Exercise objective >>
Find every line below where the string "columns" shows up, and copy those lines.

Dataset extract >>
────────────────

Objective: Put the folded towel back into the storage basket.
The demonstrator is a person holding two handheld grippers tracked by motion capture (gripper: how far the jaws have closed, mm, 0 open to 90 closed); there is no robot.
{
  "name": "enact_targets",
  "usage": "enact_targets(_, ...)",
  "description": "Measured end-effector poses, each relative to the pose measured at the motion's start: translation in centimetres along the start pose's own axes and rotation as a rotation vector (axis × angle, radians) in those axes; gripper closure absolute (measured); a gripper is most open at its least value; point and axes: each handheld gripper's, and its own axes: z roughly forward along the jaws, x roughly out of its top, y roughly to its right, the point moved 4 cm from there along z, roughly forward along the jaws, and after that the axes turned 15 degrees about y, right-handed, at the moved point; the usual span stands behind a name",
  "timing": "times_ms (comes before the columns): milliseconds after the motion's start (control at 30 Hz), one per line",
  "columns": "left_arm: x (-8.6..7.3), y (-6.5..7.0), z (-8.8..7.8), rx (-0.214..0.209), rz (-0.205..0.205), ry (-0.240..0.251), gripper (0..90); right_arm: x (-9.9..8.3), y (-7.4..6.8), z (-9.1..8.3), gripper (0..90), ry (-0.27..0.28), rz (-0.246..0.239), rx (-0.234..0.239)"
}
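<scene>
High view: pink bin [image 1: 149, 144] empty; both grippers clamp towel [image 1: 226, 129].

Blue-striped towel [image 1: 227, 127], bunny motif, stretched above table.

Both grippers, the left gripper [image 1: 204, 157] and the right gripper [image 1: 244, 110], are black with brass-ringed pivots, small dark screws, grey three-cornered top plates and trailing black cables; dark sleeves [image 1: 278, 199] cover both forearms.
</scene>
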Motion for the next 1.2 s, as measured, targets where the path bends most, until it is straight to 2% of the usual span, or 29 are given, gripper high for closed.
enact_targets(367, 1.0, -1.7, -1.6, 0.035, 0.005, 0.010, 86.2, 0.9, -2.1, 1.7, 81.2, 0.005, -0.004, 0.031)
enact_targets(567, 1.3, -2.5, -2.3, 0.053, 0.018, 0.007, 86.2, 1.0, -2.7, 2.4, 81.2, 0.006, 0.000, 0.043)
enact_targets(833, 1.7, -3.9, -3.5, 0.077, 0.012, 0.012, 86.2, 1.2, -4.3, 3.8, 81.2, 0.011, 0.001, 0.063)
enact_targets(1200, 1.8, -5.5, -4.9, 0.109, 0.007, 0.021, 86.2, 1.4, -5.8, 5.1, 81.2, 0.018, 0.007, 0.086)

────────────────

Task answer >>
  "timing": "times_ms (comes before the columns): milliseconds after the motion's start (control at 30 Hz), one per line",
  "columns": "left_arm: x (-8.6..7.3), y (-6.5..7.0), z (-8.8..7.8), rx (-0.214..0.209), rz (-0.205..0.205), ry (-0.240..0.251), gripper (0..90); right_arm: x (-9.9..8.3), y (-7.4..6.8), z (-9.1..8.3), gripper (0..90), ry (-0.27..0.28), rz (-0.246..0.239), rx (-0.234..0.239)"

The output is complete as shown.